We propose a neural network architecture based on the oblique elliptical basis function for supervised learning problems. In classification, a category can be a disconnected or non-convex region involving several overlapping or disjoint sub-regions of the feature space. Other existing supervised learning methods may have the restriction that only allows decision regions to be convex. Our proposed method overcomes this restriction by employing a rotational self-constructing clustering algorithm to decompose the feature space into a collection of sub-regions which can then be combined to make up individual categories. An unseen instance is classified to a certain category if its similarity to the category exceeds a threshold. The whole framework fits in a five-layer network consisting of input, component-similarity, cluster-similarity, aggregation, and output layers. A similar idea also applies to solving regression problems. A parameter learning algorithm based on least squares estimation is used to derive the weights of the underlying network. Our approach can offer some advantages in practicality. Through the incorporation of rotation, data can be clustered more appropriately than by standard elliptical basis functions. Also, our approach is applicable to single-label classification, multi-label classification, as well as regression problems. A number of experiments are conducted to show the effectiveness of the proposed approach.

Graphical abstract

Introduction

Supervised learning, including classification and regression, plays an important role in many fields [1], [2], [3], [4], [5], [6], [7], [8], [9]. Two kinds of classification tasks are encountered. One is single-label classification in which each instance belongs to only one category. The other one is multi-label classification in which an instance is allowed to belong to more than one category. For regression, one is usually interested in estimating the numerical relationship between a dependent variable and one or more independent variables.

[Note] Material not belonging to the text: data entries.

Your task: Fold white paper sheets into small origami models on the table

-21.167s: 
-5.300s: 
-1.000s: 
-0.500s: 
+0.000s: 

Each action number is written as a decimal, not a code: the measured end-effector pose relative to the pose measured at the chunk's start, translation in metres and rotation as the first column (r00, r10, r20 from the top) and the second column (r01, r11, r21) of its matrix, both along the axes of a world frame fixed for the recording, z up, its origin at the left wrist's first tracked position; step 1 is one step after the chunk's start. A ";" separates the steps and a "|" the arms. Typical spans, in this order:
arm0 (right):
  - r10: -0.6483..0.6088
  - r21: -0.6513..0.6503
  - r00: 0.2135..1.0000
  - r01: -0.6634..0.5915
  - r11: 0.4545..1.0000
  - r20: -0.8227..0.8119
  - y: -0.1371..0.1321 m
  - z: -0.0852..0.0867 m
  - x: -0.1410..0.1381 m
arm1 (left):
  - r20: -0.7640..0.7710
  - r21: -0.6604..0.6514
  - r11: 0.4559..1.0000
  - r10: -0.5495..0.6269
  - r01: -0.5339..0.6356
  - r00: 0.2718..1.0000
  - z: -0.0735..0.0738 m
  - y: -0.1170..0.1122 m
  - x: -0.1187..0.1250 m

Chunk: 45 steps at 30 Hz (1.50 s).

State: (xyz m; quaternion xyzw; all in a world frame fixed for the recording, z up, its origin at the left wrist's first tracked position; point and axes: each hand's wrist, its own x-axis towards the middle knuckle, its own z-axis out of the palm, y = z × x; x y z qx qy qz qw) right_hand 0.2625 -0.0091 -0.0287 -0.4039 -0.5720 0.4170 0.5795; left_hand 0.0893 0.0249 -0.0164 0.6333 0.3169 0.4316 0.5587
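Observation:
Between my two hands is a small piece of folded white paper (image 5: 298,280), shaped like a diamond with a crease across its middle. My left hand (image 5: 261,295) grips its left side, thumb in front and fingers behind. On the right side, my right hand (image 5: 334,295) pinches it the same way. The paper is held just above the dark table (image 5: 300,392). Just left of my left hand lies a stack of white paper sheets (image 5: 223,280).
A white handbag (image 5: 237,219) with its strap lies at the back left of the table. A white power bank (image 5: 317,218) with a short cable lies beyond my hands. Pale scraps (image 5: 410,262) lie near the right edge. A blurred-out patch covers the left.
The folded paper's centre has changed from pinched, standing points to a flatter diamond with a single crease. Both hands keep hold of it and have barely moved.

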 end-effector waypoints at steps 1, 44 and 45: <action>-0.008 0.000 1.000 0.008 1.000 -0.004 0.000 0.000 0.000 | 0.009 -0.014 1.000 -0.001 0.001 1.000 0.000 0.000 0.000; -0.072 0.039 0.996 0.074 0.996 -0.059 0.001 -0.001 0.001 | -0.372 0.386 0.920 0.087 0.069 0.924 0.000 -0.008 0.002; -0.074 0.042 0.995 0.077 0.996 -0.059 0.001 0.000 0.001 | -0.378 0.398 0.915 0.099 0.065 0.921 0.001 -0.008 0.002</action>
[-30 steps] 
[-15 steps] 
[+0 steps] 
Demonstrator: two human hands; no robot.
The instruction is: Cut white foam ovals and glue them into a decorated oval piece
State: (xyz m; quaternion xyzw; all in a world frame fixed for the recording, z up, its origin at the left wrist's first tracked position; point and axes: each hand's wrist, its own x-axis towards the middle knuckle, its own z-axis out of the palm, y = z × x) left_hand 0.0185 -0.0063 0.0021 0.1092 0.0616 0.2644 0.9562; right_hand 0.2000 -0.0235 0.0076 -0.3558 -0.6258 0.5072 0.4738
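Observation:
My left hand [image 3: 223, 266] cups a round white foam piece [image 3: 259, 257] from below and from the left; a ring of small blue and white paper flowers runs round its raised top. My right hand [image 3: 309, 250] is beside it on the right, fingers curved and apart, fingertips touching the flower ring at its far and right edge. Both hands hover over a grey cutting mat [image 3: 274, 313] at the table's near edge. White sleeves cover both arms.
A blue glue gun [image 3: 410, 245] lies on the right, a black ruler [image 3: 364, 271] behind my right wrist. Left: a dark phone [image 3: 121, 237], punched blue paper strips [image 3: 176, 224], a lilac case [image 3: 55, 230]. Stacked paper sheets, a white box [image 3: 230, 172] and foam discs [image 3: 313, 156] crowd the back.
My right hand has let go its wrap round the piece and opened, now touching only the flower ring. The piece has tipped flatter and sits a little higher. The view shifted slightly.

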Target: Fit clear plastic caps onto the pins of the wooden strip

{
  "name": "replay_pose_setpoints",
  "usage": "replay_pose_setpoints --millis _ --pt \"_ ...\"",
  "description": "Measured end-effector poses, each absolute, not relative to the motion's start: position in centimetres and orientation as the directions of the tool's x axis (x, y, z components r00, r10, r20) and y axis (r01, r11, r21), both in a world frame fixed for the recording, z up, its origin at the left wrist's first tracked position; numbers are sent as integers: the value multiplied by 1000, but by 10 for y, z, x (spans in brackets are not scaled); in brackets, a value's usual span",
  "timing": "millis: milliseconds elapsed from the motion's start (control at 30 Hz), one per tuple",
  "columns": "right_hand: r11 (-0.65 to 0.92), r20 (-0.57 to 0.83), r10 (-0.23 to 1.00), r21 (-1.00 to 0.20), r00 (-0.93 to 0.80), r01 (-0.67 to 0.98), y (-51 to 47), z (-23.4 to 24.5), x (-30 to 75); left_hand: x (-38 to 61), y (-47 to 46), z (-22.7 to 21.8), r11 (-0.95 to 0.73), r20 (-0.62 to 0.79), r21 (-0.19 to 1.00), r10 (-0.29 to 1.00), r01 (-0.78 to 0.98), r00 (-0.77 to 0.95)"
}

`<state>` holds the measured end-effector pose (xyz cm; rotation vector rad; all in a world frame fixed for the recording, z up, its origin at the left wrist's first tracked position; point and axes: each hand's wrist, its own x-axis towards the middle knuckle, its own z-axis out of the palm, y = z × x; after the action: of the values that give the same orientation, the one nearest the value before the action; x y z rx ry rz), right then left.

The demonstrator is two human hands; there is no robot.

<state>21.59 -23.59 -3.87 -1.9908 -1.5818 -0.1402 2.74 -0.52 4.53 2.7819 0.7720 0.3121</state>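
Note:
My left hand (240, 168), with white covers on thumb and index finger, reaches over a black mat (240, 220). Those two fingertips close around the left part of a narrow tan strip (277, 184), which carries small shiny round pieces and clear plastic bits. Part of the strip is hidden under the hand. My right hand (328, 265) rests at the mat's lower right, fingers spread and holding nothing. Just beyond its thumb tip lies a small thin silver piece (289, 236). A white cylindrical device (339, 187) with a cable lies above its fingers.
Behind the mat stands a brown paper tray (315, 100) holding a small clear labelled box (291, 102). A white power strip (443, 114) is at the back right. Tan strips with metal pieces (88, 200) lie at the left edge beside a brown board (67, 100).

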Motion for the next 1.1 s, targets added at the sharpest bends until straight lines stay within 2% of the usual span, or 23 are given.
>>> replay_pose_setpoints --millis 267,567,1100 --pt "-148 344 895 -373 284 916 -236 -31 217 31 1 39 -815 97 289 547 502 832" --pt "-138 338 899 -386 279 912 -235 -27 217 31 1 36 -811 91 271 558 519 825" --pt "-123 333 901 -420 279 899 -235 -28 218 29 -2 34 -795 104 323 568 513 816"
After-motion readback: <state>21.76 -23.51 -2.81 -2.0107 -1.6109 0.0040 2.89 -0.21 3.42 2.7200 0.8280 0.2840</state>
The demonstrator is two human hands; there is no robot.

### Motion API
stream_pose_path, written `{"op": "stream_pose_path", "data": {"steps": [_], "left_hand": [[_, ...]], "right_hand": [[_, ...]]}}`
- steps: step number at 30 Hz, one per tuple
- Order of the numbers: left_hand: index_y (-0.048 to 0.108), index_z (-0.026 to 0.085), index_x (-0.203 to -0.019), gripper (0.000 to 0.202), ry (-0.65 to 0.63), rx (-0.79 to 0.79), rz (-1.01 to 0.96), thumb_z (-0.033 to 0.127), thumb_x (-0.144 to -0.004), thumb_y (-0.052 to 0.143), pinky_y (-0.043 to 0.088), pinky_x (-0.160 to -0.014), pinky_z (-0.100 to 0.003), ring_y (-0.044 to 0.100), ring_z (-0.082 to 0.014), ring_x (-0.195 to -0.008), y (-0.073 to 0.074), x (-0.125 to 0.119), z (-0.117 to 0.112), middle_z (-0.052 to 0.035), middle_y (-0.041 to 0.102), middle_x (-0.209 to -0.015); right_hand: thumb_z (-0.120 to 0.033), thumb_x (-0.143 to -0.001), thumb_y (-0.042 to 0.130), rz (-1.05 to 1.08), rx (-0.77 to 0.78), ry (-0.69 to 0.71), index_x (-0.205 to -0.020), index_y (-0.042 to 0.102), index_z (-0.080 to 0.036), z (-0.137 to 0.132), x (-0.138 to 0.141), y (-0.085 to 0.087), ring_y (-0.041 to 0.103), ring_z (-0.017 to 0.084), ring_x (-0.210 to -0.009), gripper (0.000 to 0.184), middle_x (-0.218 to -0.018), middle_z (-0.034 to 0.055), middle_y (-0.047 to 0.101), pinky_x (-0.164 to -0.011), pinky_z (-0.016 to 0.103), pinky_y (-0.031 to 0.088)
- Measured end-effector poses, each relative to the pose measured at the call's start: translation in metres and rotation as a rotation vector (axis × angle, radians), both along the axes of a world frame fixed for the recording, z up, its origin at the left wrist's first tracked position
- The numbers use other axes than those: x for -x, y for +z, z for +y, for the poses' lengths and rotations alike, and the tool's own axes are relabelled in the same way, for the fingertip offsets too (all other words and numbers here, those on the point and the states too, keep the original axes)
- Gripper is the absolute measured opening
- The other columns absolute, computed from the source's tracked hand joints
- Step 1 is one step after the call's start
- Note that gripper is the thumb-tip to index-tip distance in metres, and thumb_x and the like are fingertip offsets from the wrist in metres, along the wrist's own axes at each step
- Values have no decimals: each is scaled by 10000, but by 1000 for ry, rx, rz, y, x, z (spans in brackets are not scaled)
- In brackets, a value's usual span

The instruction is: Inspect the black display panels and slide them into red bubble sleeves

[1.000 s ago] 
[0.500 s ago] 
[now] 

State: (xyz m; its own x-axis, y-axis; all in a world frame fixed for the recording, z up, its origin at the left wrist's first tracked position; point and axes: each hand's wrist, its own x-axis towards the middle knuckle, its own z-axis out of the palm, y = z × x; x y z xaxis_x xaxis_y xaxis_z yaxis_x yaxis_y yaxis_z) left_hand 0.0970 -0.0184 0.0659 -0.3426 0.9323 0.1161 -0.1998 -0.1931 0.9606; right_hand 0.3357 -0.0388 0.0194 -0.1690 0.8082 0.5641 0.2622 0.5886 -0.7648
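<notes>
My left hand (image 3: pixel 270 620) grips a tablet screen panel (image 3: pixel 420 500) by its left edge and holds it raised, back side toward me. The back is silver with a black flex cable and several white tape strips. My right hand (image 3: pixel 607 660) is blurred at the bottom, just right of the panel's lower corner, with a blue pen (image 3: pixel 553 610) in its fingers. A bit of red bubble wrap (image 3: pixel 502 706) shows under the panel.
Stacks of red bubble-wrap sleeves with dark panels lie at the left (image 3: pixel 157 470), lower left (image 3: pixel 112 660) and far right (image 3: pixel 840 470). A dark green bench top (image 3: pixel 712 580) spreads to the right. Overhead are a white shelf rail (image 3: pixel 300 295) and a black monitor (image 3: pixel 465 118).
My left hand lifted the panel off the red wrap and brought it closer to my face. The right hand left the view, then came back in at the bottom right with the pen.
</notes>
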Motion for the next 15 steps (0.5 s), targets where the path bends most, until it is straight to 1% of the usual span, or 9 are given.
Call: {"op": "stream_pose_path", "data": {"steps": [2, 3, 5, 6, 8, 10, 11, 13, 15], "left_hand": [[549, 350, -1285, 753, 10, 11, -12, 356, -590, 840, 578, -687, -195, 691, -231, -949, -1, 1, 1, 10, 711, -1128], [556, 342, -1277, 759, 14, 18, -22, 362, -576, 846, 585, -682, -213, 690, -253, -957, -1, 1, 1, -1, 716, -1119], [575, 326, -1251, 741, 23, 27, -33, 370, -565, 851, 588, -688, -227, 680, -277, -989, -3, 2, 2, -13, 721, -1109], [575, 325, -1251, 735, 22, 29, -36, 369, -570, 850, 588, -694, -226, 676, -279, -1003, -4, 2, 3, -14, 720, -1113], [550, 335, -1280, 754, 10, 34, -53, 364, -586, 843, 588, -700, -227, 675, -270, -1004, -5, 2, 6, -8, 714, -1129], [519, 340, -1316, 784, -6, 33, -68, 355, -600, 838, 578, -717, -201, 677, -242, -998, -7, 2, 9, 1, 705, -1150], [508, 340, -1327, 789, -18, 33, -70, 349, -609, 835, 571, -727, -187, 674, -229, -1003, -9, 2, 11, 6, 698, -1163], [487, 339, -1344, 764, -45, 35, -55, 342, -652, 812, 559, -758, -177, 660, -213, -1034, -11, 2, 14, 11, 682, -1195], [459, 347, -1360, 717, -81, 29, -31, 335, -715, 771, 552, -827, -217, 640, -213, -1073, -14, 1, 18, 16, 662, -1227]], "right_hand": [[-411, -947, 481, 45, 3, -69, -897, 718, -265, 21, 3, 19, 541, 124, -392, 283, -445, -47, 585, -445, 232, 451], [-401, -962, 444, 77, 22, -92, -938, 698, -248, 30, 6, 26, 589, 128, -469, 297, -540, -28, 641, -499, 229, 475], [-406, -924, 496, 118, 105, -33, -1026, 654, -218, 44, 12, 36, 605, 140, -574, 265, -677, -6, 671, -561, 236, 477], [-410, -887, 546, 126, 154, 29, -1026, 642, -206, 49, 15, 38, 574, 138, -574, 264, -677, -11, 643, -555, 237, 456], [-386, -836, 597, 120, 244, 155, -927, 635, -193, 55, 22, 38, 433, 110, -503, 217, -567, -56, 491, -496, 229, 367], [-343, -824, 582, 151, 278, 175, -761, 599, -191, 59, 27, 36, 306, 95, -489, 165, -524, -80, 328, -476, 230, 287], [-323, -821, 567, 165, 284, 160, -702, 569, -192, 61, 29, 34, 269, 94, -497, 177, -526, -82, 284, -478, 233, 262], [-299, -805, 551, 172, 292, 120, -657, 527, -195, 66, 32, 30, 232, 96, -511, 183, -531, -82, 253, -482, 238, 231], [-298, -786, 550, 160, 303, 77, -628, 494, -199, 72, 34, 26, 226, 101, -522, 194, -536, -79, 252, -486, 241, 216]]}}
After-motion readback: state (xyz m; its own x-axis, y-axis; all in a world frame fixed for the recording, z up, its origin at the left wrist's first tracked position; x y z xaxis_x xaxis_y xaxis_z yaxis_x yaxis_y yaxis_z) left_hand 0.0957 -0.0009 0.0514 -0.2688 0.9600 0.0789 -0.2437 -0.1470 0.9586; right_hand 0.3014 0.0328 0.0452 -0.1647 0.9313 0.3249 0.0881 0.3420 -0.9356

Many methods, based on machine learning techniques such as k-nearest neighbors (KNN) [10], multilayered perceptrons (MLP) [11], and radial basis function (RBF) neural networks [12], have been proposed for single-label classification. KNN is a type of lazy learning. For an unseen pattern, its k nearest neighbors in the feature space are found. The unseen pattern is classified by being assigned to the most common class among these k nearest neighbors. KNN is simple, but no training is done and all computation is deferred until classification. A MLP is a feedforward artificial neural network model consisting of multiple layers of nodes, with each layer fully connected to the next one. Each node in the hidden layers is a neuron with a nonlinear activation function. MLP usually utilizes a supervised learning technique, called backpropagation, for training the network. A RBF network uses radial basis functions as activation functions. The output of the network is a linear combination of the outputs from radial basis functions. In [13], basis functions are interpreted as probability density functions. The weights are seen as prior probabilities. Models that output class conditional densities or mixture densities are proposed. A training algorithm based on the expectation-maximization (EM) algorithm [14], is developed. A hybrid training of this type of RBF networks is addressed in [15]. Some extensions of RBF neural networks, e.g., elliptical basis function (EBF) [16], [17] and versatile EBF (VEBF) [18] neural networks, have also been proposed. Fast training algorithms are used to learn a data set in only one pass. The network structure is flexible and can be adjusted during the training process. However, the Euclidean or Mahalanobis distance is used, and the learning of output weights is not taken into consideration.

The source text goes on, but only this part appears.